The current rise in group A strep infections in the UK is not clearly linked to the rise in chickenpox cases. Chickenpox is not a notifiable disease in the UK, meaning official numbers are not available. However, supervisory control data suggests that there has been no unusual increase.

However, the rise of strep A coincides with viral respiratory infections.

“Usually we see a large number [group A strep] cases in late spring or early summer, often following chickenpox infections,” Elizabeth Whittaker, an expert in pediatric infectious diseases and immunology at Imperial College London, said in a statement. “High numbers at this time of year are unusual and probably occur as normal seasonal phenomenon. it hasn’t come back yet… We’re seeing more pneumonia than usual, most likely because group A strep infections coincide with the peak of winter respiratory viruses that are typical for this time of year.”

Group A strep infections usually cause mild infections such as strep throat, scarlet fever, and the skin infection impetigo, which are effectively treated with antibiotics. There were 851 cases of scarlet fever in the UK in the 46th week of this year (ending November 19), while the average in previous years was 186 cases in the 46th week, the UKHSA reported. The spike is part of a larger climb; there were 4,622 reports of scarlet fever in weeks 37 to 46 this year in England, compared with an average of 1,294 over the same period in the previous five seasons.

Difficult cases

In rare cases, group A strep can enter the bloodstream, causing a severe, invasive disease called invasive group A strep (iGAS), which can be fatal in young children. So far this year, the UKHSA has tallied 2.3 cases per 100,000 children aged 1 to 4 years, compared with an average of 0.5 in pre-pandemic seasons (2017 to 2019) and 1.1 cases per 100,000 children between the ages of 5 and 9 compared to the pre-pandemic period. pandemic average of 0.3 at the same time of the year.
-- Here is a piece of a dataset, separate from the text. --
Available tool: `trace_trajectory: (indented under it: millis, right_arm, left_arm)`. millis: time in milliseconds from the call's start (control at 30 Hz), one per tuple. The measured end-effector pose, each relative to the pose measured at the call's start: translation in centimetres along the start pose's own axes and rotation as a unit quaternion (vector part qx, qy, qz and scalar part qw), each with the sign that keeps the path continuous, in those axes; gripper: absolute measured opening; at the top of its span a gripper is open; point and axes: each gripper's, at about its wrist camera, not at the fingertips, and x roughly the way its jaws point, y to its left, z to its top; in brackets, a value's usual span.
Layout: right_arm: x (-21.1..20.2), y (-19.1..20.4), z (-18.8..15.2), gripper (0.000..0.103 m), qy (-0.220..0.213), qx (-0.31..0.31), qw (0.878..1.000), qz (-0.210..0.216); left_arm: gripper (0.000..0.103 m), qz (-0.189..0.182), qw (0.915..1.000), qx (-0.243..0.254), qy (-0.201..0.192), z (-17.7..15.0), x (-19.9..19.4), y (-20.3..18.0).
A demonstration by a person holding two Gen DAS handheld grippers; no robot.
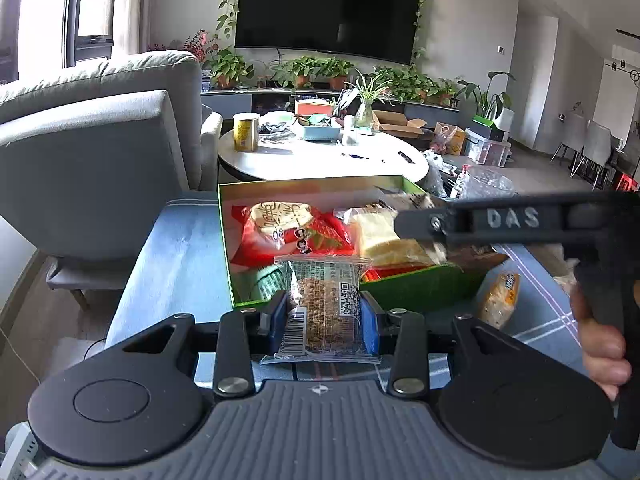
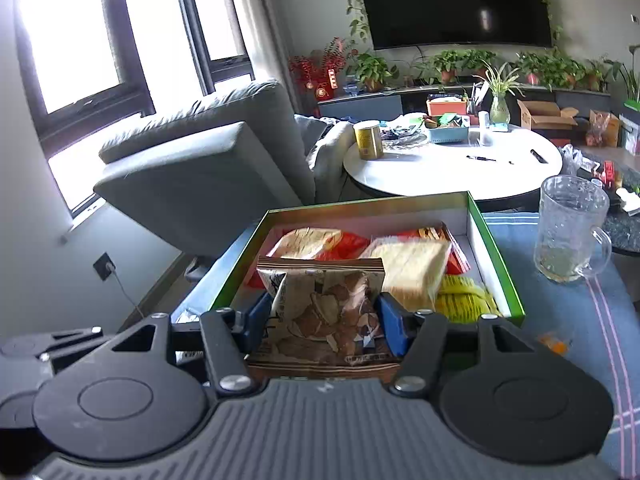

Severe cases remain rare, but identifying streptococcal A infection may be more difficult than usual this year as it circulates among respiratory viruses, potentially delaying treatment.

“Severe invasive group A strep is rare and parents don’t need to worry, but they need to know when and how to seek medical attention,” Whittaker said. “Under normal circumstances we expect fevers due to viral infections to subside within 4 or 5 days, so if they persist or are associated with lethargy, difficulty breathing, poor drinking or wet nappies/urination, families should contact NHS111 for advice,” urging to a UK non-emergency medical service line.

“Rapid treatment with antibiotics can control these infections, but it is important that they are recognized and treated quickly,” said Nathalie MacDermott, an expert in pediatric infectious diseases at King’s College London. “Prompt treatment of scarlet fever and sore throat also reduces the chances of a child developing invasive Group A Streptococcus and reduces the chances of spreading the infection to other children at school or household members.”

In the US, scarlet fever is not a reportable disease—so there are no official numbers—but there is surveillance of iGAS cases. At a press briefing earlier this week, Barbara Mahon, an epidemiologist at the Centers for Disease Control and Prevention, said, “As far as I know, we haven’t heard of any significant increase [in iGAS cases].”